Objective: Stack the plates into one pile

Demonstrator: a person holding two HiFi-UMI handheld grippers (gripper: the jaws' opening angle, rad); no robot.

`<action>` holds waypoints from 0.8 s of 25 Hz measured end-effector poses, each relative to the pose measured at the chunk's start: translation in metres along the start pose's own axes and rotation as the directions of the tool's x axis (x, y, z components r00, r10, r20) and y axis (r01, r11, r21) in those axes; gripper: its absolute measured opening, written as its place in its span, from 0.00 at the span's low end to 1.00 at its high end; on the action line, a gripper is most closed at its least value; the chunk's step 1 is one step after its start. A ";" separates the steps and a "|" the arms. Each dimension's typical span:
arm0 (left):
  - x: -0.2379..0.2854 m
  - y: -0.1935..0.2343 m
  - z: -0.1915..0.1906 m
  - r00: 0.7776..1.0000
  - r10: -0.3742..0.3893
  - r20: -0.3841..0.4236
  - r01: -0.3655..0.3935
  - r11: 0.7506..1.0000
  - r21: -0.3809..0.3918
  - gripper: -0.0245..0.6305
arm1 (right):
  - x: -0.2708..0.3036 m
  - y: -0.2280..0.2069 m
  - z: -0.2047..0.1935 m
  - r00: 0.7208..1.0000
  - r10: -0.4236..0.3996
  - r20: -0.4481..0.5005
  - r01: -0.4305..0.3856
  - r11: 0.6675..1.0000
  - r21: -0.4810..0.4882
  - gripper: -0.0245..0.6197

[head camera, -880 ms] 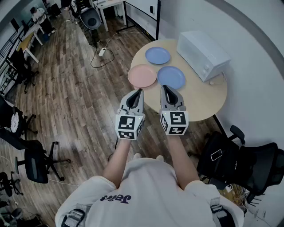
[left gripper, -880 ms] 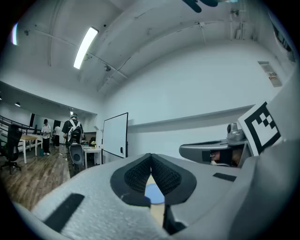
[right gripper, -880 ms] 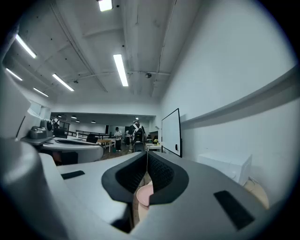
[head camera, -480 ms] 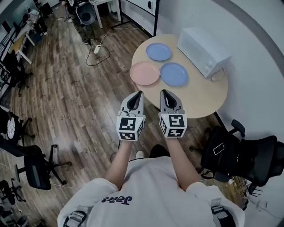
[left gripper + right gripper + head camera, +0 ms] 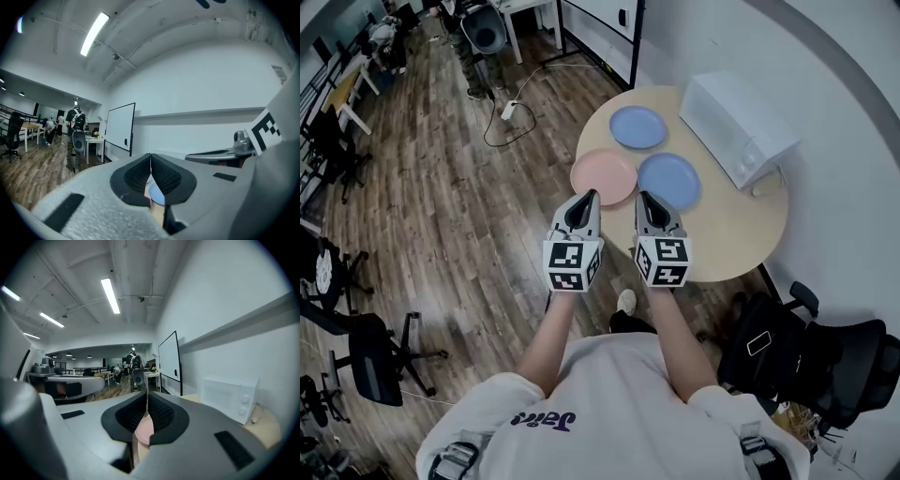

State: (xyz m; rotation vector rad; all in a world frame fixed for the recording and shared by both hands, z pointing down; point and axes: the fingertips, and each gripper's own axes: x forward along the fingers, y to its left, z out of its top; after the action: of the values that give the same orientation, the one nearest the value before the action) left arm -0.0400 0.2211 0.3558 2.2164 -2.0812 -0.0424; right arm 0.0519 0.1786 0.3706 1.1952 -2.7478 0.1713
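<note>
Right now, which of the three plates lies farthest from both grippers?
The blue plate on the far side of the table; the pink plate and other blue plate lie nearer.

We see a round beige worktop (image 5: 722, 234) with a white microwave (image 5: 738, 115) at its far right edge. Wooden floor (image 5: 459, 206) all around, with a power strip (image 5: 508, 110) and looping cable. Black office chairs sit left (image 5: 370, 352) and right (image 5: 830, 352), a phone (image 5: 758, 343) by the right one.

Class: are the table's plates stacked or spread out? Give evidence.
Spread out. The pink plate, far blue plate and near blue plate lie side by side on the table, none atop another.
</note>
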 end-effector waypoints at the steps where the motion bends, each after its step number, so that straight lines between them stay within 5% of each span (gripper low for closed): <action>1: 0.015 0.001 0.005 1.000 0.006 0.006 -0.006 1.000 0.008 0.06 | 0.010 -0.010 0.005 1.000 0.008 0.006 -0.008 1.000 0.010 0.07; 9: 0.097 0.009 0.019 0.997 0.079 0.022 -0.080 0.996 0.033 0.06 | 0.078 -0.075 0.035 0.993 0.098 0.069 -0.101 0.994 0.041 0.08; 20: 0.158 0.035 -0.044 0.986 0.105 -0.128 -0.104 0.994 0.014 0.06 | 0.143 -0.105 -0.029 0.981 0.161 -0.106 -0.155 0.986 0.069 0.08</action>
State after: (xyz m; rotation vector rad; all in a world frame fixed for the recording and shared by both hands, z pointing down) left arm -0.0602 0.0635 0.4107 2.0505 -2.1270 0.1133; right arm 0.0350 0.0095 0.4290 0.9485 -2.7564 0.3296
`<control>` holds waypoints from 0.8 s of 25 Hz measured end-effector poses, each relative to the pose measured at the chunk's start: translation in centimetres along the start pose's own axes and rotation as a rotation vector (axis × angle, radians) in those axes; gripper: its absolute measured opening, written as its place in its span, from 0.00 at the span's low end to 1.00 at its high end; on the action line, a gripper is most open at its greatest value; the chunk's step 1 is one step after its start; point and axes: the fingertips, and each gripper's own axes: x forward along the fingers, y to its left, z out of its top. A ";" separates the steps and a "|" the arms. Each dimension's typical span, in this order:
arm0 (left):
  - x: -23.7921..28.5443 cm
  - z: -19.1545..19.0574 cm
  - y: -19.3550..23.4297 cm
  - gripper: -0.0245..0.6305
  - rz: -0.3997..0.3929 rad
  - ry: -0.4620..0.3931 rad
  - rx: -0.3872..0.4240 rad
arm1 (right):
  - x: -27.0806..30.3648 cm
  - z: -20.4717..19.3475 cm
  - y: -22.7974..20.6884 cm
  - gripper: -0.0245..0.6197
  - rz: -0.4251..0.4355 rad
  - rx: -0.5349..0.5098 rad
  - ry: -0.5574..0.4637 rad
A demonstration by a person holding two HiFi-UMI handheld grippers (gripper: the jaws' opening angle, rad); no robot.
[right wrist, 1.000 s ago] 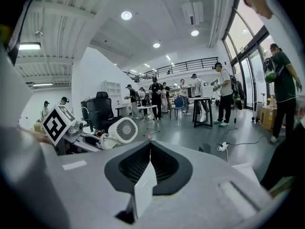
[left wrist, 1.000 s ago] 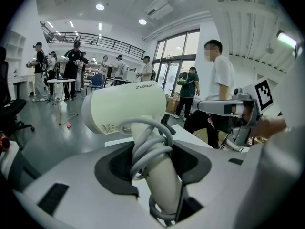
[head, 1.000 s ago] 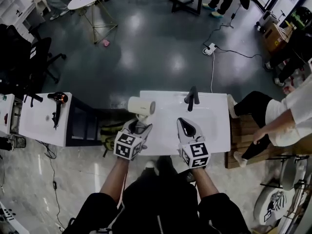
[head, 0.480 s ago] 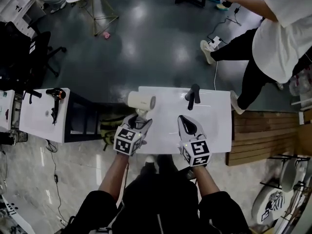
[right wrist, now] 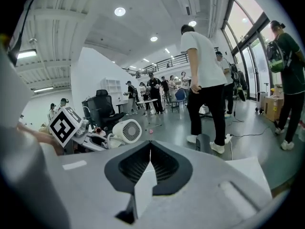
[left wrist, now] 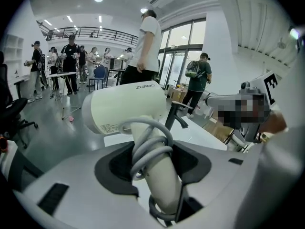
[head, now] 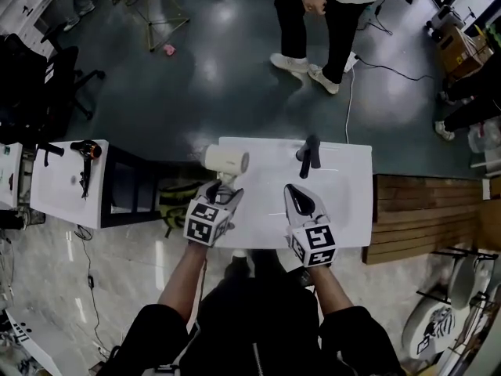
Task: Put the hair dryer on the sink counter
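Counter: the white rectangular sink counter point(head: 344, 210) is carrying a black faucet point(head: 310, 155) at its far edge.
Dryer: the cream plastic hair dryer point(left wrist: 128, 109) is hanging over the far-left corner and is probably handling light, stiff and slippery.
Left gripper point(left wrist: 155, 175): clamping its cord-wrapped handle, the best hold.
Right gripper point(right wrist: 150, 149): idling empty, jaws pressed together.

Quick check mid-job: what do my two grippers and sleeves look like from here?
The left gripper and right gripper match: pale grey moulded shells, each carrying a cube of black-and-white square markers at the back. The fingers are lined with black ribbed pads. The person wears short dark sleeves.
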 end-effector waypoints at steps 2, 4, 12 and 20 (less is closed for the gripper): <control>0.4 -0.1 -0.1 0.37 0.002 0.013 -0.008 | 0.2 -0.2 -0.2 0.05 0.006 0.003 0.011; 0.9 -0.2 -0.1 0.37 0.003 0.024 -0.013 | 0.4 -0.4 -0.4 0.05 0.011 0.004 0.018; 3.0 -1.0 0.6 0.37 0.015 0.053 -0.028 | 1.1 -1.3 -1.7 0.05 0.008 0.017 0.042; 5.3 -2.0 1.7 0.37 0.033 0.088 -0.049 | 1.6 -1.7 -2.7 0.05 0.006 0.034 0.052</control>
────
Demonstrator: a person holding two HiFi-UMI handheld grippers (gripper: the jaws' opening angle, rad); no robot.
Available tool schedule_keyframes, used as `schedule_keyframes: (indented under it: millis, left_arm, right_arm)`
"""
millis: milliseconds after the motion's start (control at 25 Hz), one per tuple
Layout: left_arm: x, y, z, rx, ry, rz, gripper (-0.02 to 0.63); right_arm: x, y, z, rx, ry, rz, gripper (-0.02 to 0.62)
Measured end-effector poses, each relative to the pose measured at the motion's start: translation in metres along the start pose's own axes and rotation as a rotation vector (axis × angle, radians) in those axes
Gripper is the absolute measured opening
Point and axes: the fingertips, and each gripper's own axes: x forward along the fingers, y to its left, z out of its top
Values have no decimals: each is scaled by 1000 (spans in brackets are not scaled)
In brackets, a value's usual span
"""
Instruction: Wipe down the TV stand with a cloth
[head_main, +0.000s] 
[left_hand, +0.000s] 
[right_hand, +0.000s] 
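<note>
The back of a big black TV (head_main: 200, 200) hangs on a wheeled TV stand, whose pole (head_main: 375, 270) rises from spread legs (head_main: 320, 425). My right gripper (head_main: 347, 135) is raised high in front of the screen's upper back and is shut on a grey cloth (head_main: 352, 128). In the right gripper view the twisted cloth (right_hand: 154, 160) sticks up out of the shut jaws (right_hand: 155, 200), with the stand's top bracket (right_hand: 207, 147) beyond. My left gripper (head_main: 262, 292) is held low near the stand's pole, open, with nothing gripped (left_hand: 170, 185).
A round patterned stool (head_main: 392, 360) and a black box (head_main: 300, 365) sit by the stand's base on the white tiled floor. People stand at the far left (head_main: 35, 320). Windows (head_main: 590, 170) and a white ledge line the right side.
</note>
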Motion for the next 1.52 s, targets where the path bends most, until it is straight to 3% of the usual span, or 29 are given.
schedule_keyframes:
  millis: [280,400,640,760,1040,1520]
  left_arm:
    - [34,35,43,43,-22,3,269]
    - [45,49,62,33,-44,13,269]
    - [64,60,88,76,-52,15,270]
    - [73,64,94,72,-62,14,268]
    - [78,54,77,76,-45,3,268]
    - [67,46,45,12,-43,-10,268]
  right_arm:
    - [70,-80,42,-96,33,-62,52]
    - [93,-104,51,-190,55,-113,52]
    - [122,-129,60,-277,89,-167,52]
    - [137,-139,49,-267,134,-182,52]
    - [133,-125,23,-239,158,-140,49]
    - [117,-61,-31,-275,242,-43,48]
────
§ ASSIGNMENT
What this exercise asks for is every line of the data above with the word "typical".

§ RESULT FOR THIS TASK
`<action>` holds waypoints from 0.8 s of 25 Hz measured end-effector poses, each relative to the pose measured at the chunk's start: translation in metres along the start pose's own axes and rotation as the directions of the tool's x axis (x, y, z components r00, r10, r20) and y axis (r01, r11, r21) in those axes; gripper: its absolute measured opening, written as its place in its span, from 0.00 at the span's low end to 1.00 at its high end; on the action line, a gripper is most closed at its least value; the chunk's step 1 is one step after its start. A ";" separates the steps and a "|" the arms. Each dimension's typical span:
`<control>` holds waypoints from 0.8 s of 25 Hz measured end-effector poses, each relative to the pose measured at the chunk's start: translation in centimetres along the start pose's own axes and rotation as a rotation vector (axis × angle, radians) in those axes; gripper: its absolute measured opening, written as its place in its span, from 0.00 at the span's low end to 1.00 at its high end; on the action line, a gripper is most open at its greatest value; the chunk's step 1 is one step after its start; point and axes: the fingertips, and each gripper's own axes: x forward along the fingers, y to its left, z out of its top. A ";" separates the steps and a "|" the arms. Each dimension's typical span, in this order:

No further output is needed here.